The Raft Consensus Algorithm

Raft achieves consensus by electing a leader and replicating a log of commands. The algorithm has three parts:

Leader Election:

  • Nodes start as followers
  • Followers become candidates if they miss leader communication within the election timeout
  • Candidates request votes from other nodes
  • Majority votes = new leader

Log Replication:

  • Leader accepts commands from clients
  • Appends to local log
  • Replicates to followers via AppendEntries messages
  • Command on majority of logs = applied to state machine, client notified

Safety:

  • Only servers with committed entries can become leader
  • Committed entries survive minority node failures
// Simplified Raft write flow in etcd
func (s *Server) Propose(ctx context.Context, cmd []byte) error {
    // 1. Submit to Raft log
    ch := make(chan applyFuture)
    s.node.Propose(ctx, cmd, ch)

    // 2. Wait for commit
    result := <-ch
    if result.Error() != nil {
        return result.Error()
    }

    // 3. Apply to state machine
    return s.apply(cmd)
}

The key insight: as long as a majority agrees on log contents, the cluster is consistent. Leader crashes = new leader with most complete log elected.


Data Model and API

etcd stores data in a flat key-value namespace with a hierarchical directory structure (like a filesystem). Keys are strings, values can be arbitrary bytes.

# Store a simple value
etcdctl put /services/api/server1 "10.0.0.1:8080"

# Retrieve the value
etcdctl get /services/api/server1

# Store JSON configuration
etcdctl put /config/database '{"host": "db.example.com", "port": 5432}'

# List all keys under a prefix
etcdctl get --prefix /services/

The etcd API follows the gRPC protocol, which you can call directly or via client libraries:

import "go.etcd.io/etcd/client/v3"

cli, _ := client.NewFromURLs([]string{"http://localhost:2379"})
defer cli.Close()

// Write a value
cli.Put(context.Background(), "/config/featureflags", `{"newUI": true}`)

// Read a value
resp, _ := cli.Get(context.Background(), "/config/featureflags")
fmt.Println(string(resp.Kvs[0].Value))

// Atomic compare-and-swap (requires current value)
cli.Txn(context.Background()).If(
    clientv3.Compare(clientv3.Value("/config/featureflags"), "=", `{"newUI": false}`),
).Then(
    clientv3.OpPut("/config/featureflags", `{"newUI": true}`),
).Else(
    clientv3.OpPut("/config/featureflags", `{"newUI": false}`),
).Commit()

Transactions enable atomic compare-and-swap operations, essential for distributed locks and leader election.

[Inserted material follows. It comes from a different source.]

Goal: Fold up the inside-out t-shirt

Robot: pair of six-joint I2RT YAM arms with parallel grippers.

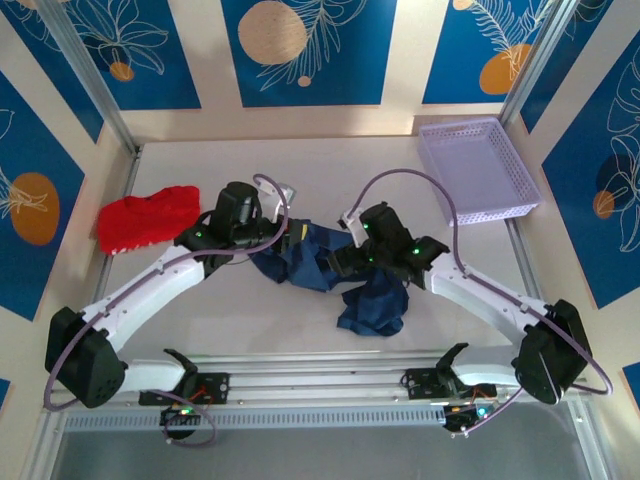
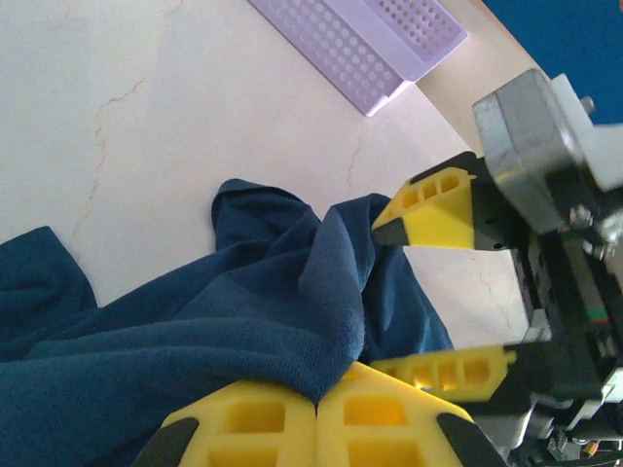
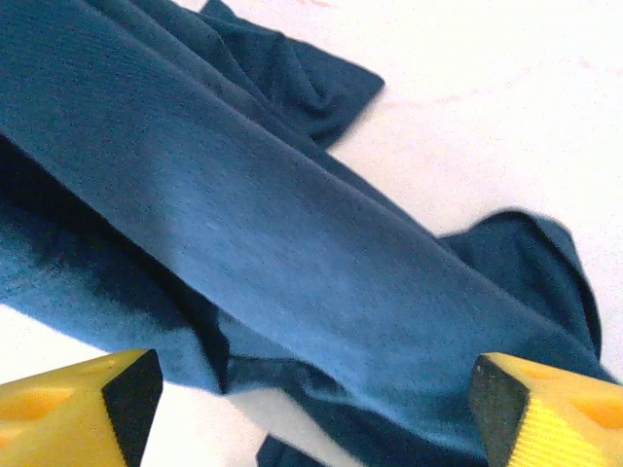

Watches and Reactive Configuration

Native watch support is etcd’s most powerful feature. Subscribe to key changes instead of polling, and get notified immediately when data changes.

// Watch a single key
watchChan := cli.Watch(context.Background(), "/services/api/")
for resp := range watchChan {
    for _, event := range resp.Events {
        fmt.Printf("%s %q: %q\n", event.Type, event.Kv.Key, event.Kv.Value)
    }
}

// Watch an entire prefix recursively
watchChan := cli.Watch(context.Background(), "/services/", clientv3.WithPrefix())

Watches in etcd are cheap and scalable because they are true subscriptions, not polling. The etcd server tracks which clients watch which keys and pushes updates directly.

sequenceDiagram
    participant K as Kubernetes Controller
    participant E as etcd Server
    participant W as Watch Stream

    K->>E: Watch /pods/
    E->>W: Create subscription
    W-->>K: Initial state

    Note over E: Pod created
    E->>W: Push new event
    W-->>K: Pod event notification
    K->>K: Reconcile pod state

This watch mechanism lets Kubernetes controllers react immediately to cluster changes without polling.


Authentication and RBAC

etcd ships with built-in role-based access control. Before enabling auth, you create users and bind them to roles that permit specific key prefixes.

# Create a user with password authentication
etcdctl user add root
# Add user to the root role (full access)
etcdctl user grant-role root root

# Enable authentication
etcdctl auth enable

# Now all requests require credentials
etcdctl --user root:password put /services/api/server1 "10.0.0.1:8080"

Built-in roles:

RolePermissions
rootFull read/write/admin on all keys
guestRead on all keys (default role)
etcd-clusterRead/write on cluster communication keys

Custom roles for least privilege:

# Create a role scoped to a key prefix
etcdctl role add app-config
etcdctl role grant-permission app-config readwrite /config/app/

# Create a user and assign the role
etcdctl user add app-service
etcdctl user grant-role app-service app-config

Without RBAC, any client that can reach etcd port 2379 has full cluster access. In Kubernetes, the etcd RBAC layer is typically bypassed because the API server handles authentication — but for standalone etcd deployments, RBAC is the first line of defense.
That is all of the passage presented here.